Elevated inflammatory markers (ESR >40 mm/hour, CRP >20 mg/L, WBC >12,000 cells/mm3) and an effusion should prompt orthopedic consultation and arthrocentesis for synovial fluid-cell counts, gram stain, and culture. Synovial fluid WBC counts >50,000 cells/mm3 or a positive gram stain or culture is diagnostic of septic arthritis and requires treatment with intravenous (IV) antibiotics and likely operative intervention. The absence of an effusion on ultrasound, synovial fluid WBC counts <50,000 cells/mm3, and inflammatory markers that are not significantly elevated indicate an alternative diagnosis such as toxic synovitis. However, there may be cases in which the diagnosis is not clear due to ambiguous laboratory values from the blood or synovial fluid; in these cases the decision to proceed with IV antibiotics must be made in consultation with an orthopedist.10
Empiric antibiotic therapy in patients with septic arthritis should take into account the prevalence of MRSA in the community. Clindamycin is a popular choice due to its high oral bioavailability, which facilitates transition to a home regimen. Vancomycin is another option and can be reserved for more severely ill children. Empiric coverage for suspected septic arthritis in children younger than 3 years of age should also include an anti-gram negative agent, such as a cephalosporin, to treat Kingella.7
Osteomyelitis
Acute osteomyelitis is a common cause of limp among children and is usually caused by the hematogenous spread of bacteria. Staphylococcus aureus, including MRSA, is responsible for up to 90% of cases of osteomyelitis, though recent studies have identified Kingella as an etiologic agent among children younger age 3 years.7 The highly vascular metaphysis of the tibia and femur in children can become infected during times of otherwise asymptomatic bacteremia in healthy patients.8 Among younger children with less well-developed anatomic separation between the bone and joint space, it is possible for infection to spread into the joint space. Younger children with osteomyelitis may present with poorly localized pain with or without systemic symptoms; older children and those with more advanced disease may describe point tenderness on the bone. In many cases it may be difficult clinically to distinguish osteomyelitis from septic arthritis; excessive pain with passive range of motion of the joint is more indicative of septic arthritis.
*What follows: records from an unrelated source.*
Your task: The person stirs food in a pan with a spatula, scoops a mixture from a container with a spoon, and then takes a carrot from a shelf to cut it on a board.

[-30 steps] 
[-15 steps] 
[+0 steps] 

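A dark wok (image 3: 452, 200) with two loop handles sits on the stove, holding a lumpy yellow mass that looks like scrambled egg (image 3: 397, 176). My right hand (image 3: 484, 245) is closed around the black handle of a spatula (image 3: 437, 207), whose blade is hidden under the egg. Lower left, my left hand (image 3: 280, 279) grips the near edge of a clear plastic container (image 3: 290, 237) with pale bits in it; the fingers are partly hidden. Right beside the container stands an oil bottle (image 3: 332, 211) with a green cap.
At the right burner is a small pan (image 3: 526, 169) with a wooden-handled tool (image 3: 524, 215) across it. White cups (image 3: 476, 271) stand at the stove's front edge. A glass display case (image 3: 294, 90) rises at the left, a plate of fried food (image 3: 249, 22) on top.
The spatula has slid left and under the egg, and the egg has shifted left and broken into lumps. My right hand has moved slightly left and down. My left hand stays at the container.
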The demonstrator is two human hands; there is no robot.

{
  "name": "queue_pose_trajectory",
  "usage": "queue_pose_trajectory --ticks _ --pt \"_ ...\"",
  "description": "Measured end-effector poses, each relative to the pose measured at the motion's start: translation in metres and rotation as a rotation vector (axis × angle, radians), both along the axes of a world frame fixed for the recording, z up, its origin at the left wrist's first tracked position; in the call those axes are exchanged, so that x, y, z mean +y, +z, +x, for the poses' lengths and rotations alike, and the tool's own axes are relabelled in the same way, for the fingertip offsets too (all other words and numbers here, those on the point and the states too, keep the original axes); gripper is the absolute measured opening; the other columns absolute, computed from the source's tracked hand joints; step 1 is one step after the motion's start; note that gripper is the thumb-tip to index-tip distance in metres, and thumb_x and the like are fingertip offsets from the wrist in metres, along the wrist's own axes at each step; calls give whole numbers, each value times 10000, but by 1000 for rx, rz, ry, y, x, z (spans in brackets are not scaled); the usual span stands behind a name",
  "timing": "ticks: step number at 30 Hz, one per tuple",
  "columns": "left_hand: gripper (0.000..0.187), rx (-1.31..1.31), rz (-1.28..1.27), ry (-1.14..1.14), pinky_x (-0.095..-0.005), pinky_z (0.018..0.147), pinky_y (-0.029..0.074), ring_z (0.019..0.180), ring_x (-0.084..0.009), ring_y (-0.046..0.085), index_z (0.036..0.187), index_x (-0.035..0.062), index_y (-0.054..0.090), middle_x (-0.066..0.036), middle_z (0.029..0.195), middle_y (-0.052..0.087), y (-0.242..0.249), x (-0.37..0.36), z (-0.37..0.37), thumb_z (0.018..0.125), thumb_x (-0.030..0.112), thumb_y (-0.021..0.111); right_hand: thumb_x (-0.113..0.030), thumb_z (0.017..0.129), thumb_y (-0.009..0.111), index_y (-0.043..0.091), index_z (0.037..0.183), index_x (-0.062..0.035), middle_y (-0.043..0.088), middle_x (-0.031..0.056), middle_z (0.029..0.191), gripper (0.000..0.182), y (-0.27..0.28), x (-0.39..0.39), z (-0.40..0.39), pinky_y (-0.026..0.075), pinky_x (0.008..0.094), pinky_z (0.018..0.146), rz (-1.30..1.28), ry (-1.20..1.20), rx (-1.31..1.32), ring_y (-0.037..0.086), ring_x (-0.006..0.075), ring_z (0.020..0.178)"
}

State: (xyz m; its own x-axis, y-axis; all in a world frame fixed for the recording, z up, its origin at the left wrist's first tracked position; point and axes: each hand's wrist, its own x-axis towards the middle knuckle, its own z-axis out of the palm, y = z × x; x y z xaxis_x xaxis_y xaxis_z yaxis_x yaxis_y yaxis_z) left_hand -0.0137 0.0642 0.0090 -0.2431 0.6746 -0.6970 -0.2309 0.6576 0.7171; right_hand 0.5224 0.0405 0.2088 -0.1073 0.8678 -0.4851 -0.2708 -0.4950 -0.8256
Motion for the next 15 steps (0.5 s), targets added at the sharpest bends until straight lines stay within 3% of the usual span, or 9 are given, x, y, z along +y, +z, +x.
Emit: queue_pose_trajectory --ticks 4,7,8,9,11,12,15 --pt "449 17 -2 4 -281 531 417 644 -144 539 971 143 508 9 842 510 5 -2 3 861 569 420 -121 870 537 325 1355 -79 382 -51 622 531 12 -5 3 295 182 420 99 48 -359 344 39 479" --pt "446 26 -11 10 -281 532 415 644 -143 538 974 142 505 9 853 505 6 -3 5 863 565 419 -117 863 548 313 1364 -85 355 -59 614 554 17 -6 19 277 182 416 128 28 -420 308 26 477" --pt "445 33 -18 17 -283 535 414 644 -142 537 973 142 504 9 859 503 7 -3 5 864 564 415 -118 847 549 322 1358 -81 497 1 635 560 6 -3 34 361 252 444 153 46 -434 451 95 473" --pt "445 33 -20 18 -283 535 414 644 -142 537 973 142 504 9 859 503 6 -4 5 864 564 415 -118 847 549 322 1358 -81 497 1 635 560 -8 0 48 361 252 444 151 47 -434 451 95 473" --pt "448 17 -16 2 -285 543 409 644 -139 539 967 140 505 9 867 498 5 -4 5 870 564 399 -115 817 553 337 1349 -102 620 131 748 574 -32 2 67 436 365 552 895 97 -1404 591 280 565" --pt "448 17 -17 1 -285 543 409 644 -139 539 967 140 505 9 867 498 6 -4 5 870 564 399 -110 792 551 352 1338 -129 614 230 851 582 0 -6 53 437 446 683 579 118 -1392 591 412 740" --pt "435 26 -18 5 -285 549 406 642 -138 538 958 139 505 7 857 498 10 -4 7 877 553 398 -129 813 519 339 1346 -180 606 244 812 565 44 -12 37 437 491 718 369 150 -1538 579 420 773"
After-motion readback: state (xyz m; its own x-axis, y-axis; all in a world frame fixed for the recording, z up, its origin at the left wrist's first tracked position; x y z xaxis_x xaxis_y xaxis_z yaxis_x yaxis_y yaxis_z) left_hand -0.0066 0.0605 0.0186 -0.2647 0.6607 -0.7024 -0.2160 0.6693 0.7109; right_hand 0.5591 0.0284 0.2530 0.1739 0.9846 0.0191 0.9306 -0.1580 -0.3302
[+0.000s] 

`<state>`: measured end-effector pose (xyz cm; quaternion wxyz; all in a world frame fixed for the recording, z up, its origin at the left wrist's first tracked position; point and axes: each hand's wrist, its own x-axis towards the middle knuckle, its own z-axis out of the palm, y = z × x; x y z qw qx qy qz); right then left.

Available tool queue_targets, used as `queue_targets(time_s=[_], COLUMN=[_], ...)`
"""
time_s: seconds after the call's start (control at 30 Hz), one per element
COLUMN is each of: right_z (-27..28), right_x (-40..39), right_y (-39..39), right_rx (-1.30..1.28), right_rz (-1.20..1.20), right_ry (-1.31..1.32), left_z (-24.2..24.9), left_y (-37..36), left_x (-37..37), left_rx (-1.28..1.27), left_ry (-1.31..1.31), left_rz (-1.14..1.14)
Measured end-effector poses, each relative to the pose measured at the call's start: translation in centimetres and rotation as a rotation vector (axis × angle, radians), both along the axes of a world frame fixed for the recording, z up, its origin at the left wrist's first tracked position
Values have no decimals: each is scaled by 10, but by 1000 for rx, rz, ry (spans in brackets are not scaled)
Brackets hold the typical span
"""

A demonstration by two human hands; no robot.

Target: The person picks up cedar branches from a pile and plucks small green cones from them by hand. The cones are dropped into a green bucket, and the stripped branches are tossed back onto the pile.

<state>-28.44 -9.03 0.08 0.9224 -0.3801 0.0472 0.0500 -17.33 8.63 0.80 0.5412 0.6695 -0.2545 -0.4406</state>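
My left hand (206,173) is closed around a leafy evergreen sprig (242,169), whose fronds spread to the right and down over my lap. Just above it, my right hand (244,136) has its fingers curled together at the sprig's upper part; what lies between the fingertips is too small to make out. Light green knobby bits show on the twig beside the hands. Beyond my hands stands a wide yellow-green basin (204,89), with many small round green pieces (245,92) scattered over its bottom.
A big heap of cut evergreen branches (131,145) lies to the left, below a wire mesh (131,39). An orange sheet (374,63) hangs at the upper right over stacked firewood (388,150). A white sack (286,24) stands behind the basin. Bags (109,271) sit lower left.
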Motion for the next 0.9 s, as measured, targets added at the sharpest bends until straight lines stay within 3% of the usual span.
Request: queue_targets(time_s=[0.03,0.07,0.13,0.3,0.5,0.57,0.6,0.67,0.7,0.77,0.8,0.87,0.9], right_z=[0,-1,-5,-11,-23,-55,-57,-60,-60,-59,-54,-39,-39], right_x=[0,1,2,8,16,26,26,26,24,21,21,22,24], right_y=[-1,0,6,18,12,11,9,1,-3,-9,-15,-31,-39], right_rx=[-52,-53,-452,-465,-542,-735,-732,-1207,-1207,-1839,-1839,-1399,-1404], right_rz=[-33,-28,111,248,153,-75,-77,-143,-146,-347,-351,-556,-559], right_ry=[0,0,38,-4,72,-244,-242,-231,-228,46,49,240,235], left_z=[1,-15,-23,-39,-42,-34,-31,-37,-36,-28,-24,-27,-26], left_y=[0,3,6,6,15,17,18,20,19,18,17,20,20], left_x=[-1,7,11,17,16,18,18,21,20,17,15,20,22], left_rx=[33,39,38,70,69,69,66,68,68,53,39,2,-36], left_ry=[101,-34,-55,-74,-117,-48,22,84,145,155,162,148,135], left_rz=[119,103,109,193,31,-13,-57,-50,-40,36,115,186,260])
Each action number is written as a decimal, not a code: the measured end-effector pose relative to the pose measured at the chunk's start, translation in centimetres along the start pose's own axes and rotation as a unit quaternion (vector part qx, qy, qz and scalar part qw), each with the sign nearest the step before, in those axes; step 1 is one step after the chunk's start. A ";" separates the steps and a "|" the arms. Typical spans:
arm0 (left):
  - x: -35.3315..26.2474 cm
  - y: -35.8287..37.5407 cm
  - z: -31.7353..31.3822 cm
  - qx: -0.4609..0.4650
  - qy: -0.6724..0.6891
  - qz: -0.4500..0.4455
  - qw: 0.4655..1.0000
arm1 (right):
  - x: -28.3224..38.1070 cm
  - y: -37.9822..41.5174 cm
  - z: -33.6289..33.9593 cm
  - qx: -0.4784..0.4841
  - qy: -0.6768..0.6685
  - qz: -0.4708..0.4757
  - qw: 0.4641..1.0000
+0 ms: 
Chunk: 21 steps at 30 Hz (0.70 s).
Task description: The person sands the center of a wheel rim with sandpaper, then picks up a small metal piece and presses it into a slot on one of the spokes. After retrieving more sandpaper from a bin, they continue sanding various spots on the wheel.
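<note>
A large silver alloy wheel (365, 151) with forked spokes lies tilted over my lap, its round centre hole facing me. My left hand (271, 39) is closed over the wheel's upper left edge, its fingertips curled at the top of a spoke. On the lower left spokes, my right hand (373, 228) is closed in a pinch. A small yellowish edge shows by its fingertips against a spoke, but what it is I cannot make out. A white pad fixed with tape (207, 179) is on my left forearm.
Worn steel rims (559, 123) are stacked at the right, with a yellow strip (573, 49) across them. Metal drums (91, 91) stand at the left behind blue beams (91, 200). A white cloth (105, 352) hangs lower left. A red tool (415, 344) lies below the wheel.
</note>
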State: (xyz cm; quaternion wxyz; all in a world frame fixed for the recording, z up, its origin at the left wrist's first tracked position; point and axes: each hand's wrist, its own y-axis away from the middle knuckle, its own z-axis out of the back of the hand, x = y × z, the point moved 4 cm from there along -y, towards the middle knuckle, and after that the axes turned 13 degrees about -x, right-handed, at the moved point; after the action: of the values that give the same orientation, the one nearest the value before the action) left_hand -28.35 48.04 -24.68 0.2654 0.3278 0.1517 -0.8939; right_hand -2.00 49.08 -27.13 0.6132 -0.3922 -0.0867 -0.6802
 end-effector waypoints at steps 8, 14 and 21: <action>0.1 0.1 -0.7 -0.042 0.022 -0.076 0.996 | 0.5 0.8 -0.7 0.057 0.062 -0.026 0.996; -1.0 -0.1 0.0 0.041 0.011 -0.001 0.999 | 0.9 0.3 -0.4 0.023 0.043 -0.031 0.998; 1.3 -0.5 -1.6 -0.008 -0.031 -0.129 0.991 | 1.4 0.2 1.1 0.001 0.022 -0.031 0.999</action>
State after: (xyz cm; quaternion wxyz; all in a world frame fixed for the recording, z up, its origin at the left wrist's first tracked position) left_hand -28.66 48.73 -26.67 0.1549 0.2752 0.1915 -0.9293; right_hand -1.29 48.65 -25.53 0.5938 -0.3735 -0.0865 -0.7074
Ideally, antibiotic therapy should be deferred until cultures from the site of infection are obtained operatively or via aspiration. The local staphylococcus aureus resistance pattern should guide empiric antibiotic therapy. With the rise of MRSA, clindamycin has become first-line therapy with vancomycin as an alternative for severely-ill or clindamycin-allergic patients. For children younger than 3 years of age with a more subacute presentation, the possibility of Kingella infection should be considered and treated with a cephalosporin. Some children with osteomyelitis will require operative debridement, though
many can be treated with antibiotics alone. The standard duration of antibiotic treatment is 4 to 6 weeks, with transition to an oral regimen once the patient is afebrile with downtrending inflammatory markers.7,8,11
Perthes Disease
Perthes disease (also called Legg-Calve-Perthes disease) is an idiopathic process that involves avascular necrosis and revascularization of the blood supply of the femoral head. The condition is most common in children ages 3 to 12 years and has a 4:1 male to female predominance. The remodeling takes place over the course of 2 to 4 years. During this process, the epiphysis of the femoral head is weakened and undergoes irreversible deformation that, if uncorrected, will persist throughout life. Severe degenerative arthritis may result and ultimately require hip replacement.12
Perthes disease typically presents as a subacute limp, sometimes with referred pain to the groin, thigh, or knee of the affected side. Range of motion of the hip may be limited, particularly in abduction and internal rotation. Plain films demonstrate necrotic avascular areas of the distal femoral head during active disease; after the remodeling process is complete, the femoral head often shows residual deformities. Magnetic resonance imaging is useful in cases in which plain film findings are subtle, particularly early in the course of the disease.12,13
Management of Perthes disease depends on the age of the child and clinical factors such as radiographic progression and range of motion of the hip. The goal of therapy is to limit damage to the femoral head during the revascularization process. In children younger than 5 years of age, nonsurgical management with an abduction splint to keep the femoral head contained and protected within the acetabulum may be used. Surgical osteotomies are used in older and more severely affected children to artificially contain the femoral head during the healing process.13
Slipped Capital Femoral Epiphysis
A common cause of limp among older children, the average age of presentation for SCFE is 13.5 years for boys and 12 years for girls. This condition occurs when the proximal femoral epiphysis slides posteriorly and inferiorly relative to the metaphysis. Epidemiological studies have established a connection between SCFE and obesity. Although the precise pathogenesis remains unknown, it is hypothesized that increased mechanical forces during a time of rapid pubertal growth lead to weakness at the physis. Among children who develop SCFE outside of the usual age distribution, endocrinopathies such as hypothyroidism, hypogonadism, and panhypopituitarism are often discovered.14
As with Perthes disease, SCFE may present as a chronic, subacute, or acute limp with referred pain to the groin, thigh, or knee. The patient with SCFE often has severe pain with internal rotation of the affected hip and will hold the hip in obligatory external rotation if it is flexed. Patients unable to bear weight on the affected side have unstable SCFE.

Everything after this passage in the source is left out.